**RECORD EXCERPTS**

□ □ □ □ □ □ □

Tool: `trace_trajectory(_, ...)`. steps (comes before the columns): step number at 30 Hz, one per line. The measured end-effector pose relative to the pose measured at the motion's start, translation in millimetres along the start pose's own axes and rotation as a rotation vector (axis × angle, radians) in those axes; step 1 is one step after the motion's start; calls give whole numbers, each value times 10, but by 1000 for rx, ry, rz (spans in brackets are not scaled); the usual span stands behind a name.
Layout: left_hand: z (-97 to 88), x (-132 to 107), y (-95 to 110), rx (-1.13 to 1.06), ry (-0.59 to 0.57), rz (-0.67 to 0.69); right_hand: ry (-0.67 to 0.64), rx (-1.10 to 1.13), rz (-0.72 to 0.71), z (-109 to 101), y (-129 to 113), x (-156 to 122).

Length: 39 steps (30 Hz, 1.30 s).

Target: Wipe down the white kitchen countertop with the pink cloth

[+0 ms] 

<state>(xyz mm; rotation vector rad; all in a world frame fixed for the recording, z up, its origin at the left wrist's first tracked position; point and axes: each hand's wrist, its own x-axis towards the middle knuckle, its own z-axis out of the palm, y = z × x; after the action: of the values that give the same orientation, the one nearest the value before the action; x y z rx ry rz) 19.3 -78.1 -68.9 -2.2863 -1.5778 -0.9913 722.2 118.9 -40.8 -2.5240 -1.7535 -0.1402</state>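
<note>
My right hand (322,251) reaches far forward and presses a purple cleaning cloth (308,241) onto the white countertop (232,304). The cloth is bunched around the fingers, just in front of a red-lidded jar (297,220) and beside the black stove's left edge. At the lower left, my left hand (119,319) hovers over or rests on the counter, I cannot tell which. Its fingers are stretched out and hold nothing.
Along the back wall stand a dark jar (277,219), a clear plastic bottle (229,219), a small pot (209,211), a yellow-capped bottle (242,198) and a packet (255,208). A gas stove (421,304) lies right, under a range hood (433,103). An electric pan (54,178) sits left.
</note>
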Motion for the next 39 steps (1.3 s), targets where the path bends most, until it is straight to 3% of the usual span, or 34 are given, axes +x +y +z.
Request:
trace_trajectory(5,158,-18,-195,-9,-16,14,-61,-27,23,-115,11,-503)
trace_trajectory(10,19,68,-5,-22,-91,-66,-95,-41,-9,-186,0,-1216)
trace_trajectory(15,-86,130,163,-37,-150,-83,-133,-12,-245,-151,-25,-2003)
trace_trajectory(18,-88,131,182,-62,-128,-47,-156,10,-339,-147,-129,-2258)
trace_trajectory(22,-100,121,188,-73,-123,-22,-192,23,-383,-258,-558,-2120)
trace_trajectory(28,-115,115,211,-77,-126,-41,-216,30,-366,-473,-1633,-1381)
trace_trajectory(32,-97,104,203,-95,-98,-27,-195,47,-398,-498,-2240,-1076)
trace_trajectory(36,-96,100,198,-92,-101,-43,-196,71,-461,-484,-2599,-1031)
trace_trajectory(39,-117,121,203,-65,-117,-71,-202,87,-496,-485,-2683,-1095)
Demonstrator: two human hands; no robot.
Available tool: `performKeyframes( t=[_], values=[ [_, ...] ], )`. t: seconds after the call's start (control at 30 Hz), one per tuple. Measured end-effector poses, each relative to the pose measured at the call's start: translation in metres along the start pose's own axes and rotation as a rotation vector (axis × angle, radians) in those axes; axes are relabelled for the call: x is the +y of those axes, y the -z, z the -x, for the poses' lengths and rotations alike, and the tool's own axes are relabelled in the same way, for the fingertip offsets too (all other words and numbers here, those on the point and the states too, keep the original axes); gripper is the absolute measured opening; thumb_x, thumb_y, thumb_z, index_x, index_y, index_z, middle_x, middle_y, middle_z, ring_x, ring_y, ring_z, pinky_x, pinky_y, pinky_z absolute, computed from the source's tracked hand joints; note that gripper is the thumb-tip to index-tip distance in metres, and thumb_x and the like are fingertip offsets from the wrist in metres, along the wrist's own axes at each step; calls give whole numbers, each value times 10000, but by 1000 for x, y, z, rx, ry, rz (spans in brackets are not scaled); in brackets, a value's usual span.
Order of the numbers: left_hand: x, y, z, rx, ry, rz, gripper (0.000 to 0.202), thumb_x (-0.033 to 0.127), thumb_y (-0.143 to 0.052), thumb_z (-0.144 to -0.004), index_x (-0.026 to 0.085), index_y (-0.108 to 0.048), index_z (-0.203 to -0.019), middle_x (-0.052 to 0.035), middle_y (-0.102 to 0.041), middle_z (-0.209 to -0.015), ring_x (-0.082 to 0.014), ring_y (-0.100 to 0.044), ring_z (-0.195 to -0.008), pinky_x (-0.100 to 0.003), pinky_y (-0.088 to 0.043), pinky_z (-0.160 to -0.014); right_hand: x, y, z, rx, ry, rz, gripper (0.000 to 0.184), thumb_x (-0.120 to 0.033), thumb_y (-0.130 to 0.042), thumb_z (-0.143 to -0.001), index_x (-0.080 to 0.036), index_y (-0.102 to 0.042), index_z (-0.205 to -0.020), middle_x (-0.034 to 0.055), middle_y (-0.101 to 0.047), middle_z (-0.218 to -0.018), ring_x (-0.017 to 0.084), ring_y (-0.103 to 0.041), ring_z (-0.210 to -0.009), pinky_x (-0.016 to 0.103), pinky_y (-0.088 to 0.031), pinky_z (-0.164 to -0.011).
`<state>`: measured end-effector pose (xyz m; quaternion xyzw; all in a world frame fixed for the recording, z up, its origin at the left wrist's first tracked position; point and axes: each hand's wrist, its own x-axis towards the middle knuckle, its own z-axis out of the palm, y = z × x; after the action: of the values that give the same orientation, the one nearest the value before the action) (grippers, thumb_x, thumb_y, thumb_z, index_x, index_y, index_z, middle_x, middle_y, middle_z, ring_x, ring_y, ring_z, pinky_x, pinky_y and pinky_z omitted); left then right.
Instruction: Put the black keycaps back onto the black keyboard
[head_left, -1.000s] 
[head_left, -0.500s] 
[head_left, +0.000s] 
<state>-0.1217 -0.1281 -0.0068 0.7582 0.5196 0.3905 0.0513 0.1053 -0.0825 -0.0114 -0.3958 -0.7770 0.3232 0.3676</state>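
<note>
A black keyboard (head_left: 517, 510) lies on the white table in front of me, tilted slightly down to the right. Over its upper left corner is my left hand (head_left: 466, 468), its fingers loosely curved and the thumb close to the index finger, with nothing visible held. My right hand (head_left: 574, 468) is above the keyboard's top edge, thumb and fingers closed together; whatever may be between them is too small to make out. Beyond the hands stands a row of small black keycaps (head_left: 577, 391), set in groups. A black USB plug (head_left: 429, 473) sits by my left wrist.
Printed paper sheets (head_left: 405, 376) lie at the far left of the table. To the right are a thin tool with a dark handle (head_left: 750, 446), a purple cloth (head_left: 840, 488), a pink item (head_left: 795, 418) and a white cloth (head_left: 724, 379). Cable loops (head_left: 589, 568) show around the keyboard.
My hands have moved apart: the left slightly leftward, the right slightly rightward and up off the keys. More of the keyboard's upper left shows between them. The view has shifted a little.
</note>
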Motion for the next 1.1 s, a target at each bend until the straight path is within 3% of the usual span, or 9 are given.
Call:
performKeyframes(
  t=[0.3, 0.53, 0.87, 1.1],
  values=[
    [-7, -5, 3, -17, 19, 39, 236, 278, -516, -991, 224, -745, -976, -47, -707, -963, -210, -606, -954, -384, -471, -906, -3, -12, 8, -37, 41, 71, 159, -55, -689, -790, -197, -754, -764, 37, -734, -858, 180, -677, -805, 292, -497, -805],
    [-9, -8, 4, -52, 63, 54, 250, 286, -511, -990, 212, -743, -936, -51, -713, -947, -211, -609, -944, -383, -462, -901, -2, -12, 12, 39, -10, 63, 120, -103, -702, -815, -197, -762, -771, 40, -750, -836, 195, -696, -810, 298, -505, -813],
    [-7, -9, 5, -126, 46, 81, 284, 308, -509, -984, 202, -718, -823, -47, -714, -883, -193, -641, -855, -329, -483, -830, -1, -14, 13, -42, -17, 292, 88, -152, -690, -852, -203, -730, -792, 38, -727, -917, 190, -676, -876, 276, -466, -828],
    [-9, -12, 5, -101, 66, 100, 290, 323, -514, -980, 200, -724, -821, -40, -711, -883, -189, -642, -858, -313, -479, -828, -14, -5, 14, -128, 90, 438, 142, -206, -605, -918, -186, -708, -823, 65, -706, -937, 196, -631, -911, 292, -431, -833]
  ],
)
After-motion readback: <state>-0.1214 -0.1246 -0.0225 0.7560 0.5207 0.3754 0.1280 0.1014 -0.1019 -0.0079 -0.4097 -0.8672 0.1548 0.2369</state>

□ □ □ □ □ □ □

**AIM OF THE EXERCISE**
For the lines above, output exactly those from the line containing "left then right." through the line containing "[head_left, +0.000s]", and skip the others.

**EXPECTED ANSWER**
`<state>`: measured end-effector pose (xyz m; quaternion xyzw; all in a world frame fixed for the recording, z up, its origin at the left wrist's first tracked position; point and axes: each hand's wrist, its own x-axis towards the middle knuckle, its own z-axis out of the palm, y = z × x; after the action: of the values that give the same orientation, the one nearest the value before the action) (grippers, thumb_x, thumb_y, thumb_z, index_x, index_y, index_z, middle_x, middle_y, middle_z, ring_x, ring_y, ring_z, pinky_x, pinky_y and pinky_z omitted); left then right.
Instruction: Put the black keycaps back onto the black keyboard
[head_left, -1.000s] 
[head_left, -0.500s] 
[head_left, +0.000s] 

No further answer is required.